A. Exossomos foram coletadas a partir do plasma de 30 pacientes de PC pré-prostatectomia e 8 indivíduos normais. Exossomos foram submetidos à análise immunoblotting padrão para o status de PTEN. A figura mostra a capacidade dos exossomas para avaliar o estado de PTEN. Como mostrado na figura, os indivíduos saudáveis não tinham expressão de PTEN em suas exossomas no plasma. B. As densidades ópticas para as bandas de PTEN (A) foram avaliados utilizando software Quantidade-1. expressão Exosomal-PTEN em pacientes de PC e indivíduos normais foi calculado como a média ± SEM e as diferenças entre os dois grupos foram altamente significativas (P 0,001). C. concentração PTEN nos exossomas provenientes do sangue do paciente PC foi avaliada por imunotransf erência concentrações padrão de PTEN recombinante em conjunto com as amostras dos pacientes. Os resultados são a média de expressão de PTEN ± SEM e são estatisticamente significativos P . 0,01
Sangue exosomal-PTEN fornece uma ferramenta simples para avaliar o estado PTEN
tumores PC são heterogéneas no expressão de PTEN como pode ser visto na (Figura 7 a, B, C). estado de PTEN em tumores de quatro pacientes de PC foi determinada por imuno-histoquímica. A figura demonstra a dificuldade de formar uma conclusão sobre a expressão de PTEN usando esta técnica. PTEN expressão nos exossomas do sangue do mesmo paciente é avaliado na Figura 7D, demonstrando uma forma simples e directa para avaliar a concentração de PTEN em pacientes PC. Figura 7E é uma micrografia eletrônica de varredura mostrando a população homogênea de exossomos sangue.

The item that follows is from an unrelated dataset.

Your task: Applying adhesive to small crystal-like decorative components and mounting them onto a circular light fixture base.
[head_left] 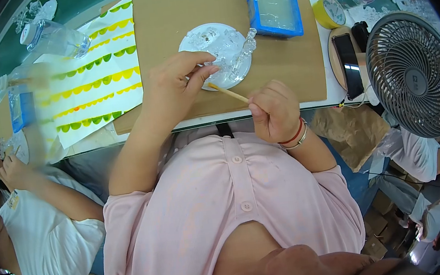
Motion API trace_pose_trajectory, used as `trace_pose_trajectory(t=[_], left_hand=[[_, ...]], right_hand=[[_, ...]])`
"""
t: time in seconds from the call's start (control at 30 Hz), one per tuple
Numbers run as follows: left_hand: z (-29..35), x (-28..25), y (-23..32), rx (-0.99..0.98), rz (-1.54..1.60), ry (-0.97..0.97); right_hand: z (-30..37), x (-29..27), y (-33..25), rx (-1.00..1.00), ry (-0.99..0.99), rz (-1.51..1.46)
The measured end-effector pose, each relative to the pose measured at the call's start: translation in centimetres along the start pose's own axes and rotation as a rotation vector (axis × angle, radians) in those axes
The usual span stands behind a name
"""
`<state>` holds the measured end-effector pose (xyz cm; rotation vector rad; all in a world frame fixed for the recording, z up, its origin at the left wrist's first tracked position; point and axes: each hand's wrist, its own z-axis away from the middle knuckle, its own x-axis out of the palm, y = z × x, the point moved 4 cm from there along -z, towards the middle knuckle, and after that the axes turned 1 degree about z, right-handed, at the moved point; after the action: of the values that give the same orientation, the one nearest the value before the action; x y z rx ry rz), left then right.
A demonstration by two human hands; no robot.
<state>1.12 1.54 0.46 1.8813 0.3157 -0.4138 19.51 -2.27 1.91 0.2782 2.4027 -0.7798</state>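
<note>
My left hand (pixel 173 82) is over the left side of a round white plate (pixel 245 74), its thumb and forefinger nearly together at the tips. Whatever they pinch is too small and clear to make out. A thin wooden stick (pixel 231 94) is gripped in my right hand (pixel 276 110), its tip pointing at the plate just below my left fingertips. Small clear plastic pieces (pixel 222 38) lie on the plate. A longer clear beaded piece (pixel 245 50) rests across its right side and reaches past the rim.
Brown cardboard (pixel 288 70) lies beneath the plate. Behind it stands a blue-rimmed box (pixel 274 6). On the right are yellow tape (pixel 329 12), a phone (pixel 348 63) and a fan (pixel 413 74); on the left, patterned paper (pixel 95 70) and a clear bottle (pixel 57 39). A co-worker (pixel 46 228) sits left.
</note>
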Motion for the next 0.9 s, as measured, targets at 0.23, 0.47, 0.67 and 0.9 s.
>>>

Esta figura fornece um estudo comparativo de avaliação PTEN usando exosomal PTEN e tumores imunohistoquímica do PC do paciente. A imuno-histoquímica de tecidos de tumores de quatro pacientes PC demonstra a heterogeneidade de expressão de PTEN em tumores da próstata. A. Eosina coloração com hematoxilina. B. Coloração com anticorpos secundários. C. A coloração com anticorpos específicos PTEN, setas indicam células positivas PTEN. D. Avaliação da expressão de PTEN utilizando exossomas no plasma dos mesmos pacientes. E) Uma micrografia microscópio eletrônico de varredura mostrando a população homogênea de exossomos coletadas do sangue do paciente. Exossomos foram anexadas a uma lamela utilizando polilisina, e processados para microscopia eletrônica de varredura.
A expressão de PSA no Preparações exossomo de pacientes de PC e os indivíduos normais
Usando 30 pacientes de PC e 8 indivíduos normais, detectamos PSA em exossomos de ambos os pacientes de PC e indivíduos normais (Figura 8A): densidades ópticas das bandas de PSA (da Figura 8A) foram utilizados para análise estatística. As diferenças de PSA exosomal entre os pacientes de PC e indivíduos normais não foram significativas (Figura 8B).